• _Directions for this task_:
Each line from the one containing "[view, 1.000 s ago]" to the last line of the listing below is to be duplicated exactly, and no picture is to be carried over.

• _Source material_:
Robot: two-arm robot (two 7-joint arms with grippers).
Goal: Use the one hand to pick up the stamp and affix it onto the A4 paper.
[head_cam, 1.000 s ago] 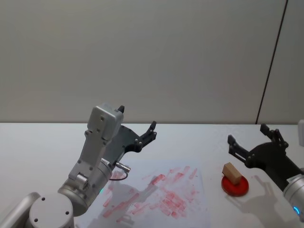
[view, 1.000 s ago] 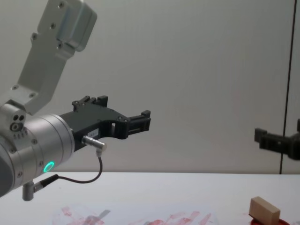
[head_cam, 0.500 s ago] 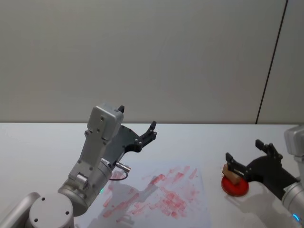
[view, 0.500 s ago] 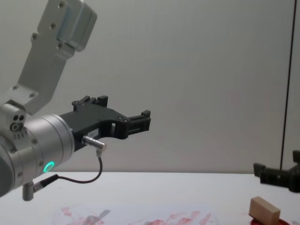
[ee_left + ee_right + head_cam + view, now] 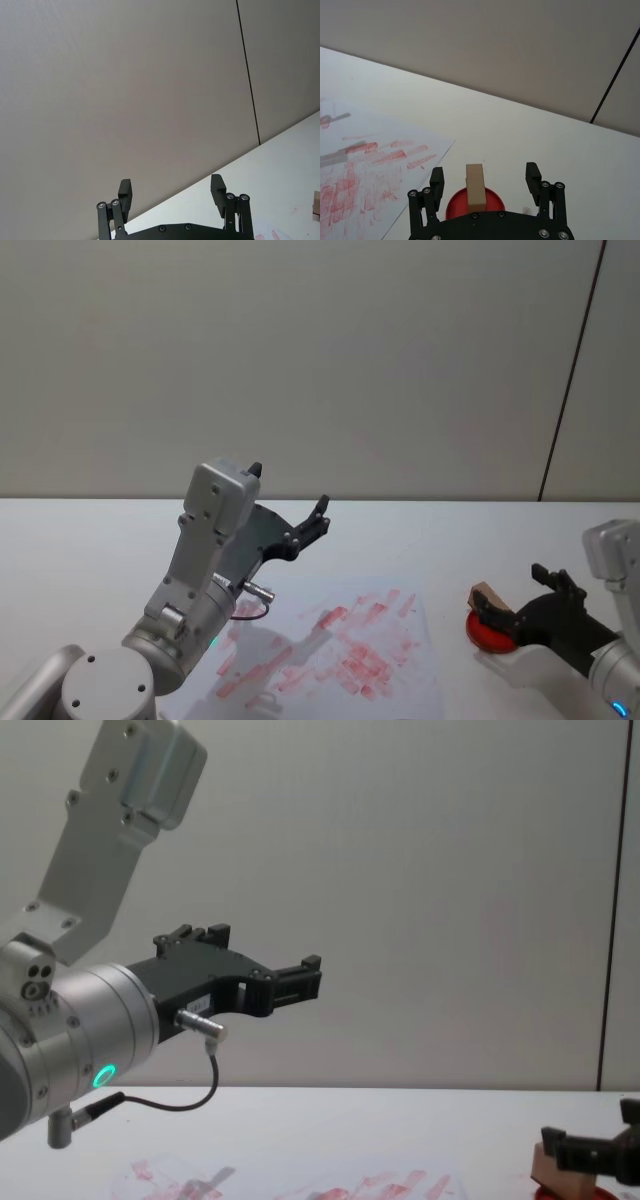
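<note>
Stamp (image 5: pixel 475 186) atop ink pad (image 5: pixel 495 202), right of the A4 paper (image 5: pixel 410 660), between the right gripper (image 5: pixel 485 176) fingers, left gripper (image 5: pixel 171 186) raised at the paper's left.

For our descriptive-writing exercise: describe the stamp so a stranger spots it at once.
On the white table, right of the red-smeared A4 paper, lies a round red ink pad. The stamp stands on it between the open fingers of the right gripper: a tan wooden block, unlike the flat pad.

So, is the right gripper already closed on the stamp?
No: in the right wrist view the right gripper stands open, a finger on each side of the stamp, which rests on the red ink pad.
</note>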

• _Answer to the problem_:
[view, 1.000 s ago] 
[head_cam, 0.500 s ago] 
[view, 0.500 s ago] 
[ee_left + ee_right + head_cam + view, now] 
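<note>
Stamp (image 5: pixel 475 186) atop ink pad (image 5: pixel 495 202), right of the A4 paper (image 5: pixel 410 660), between the right gripper (image 5: pixel 485 176) fingers, left gripper (image 5: pixel 171 186) raised at the paper's left.

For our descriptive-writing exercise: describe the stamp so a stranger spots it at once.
On the white table, right of the red-smeared A4 paper, lies a round red ink pad. The stamp stands on it between the open fingers of the right gripper: a tan wooden block, unlike the flat pad.

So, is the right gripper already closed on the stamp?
No: in the right wrist view the right gripper stands open, a finger on each side of the stamp, which rests on the red ink pad.
</note>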

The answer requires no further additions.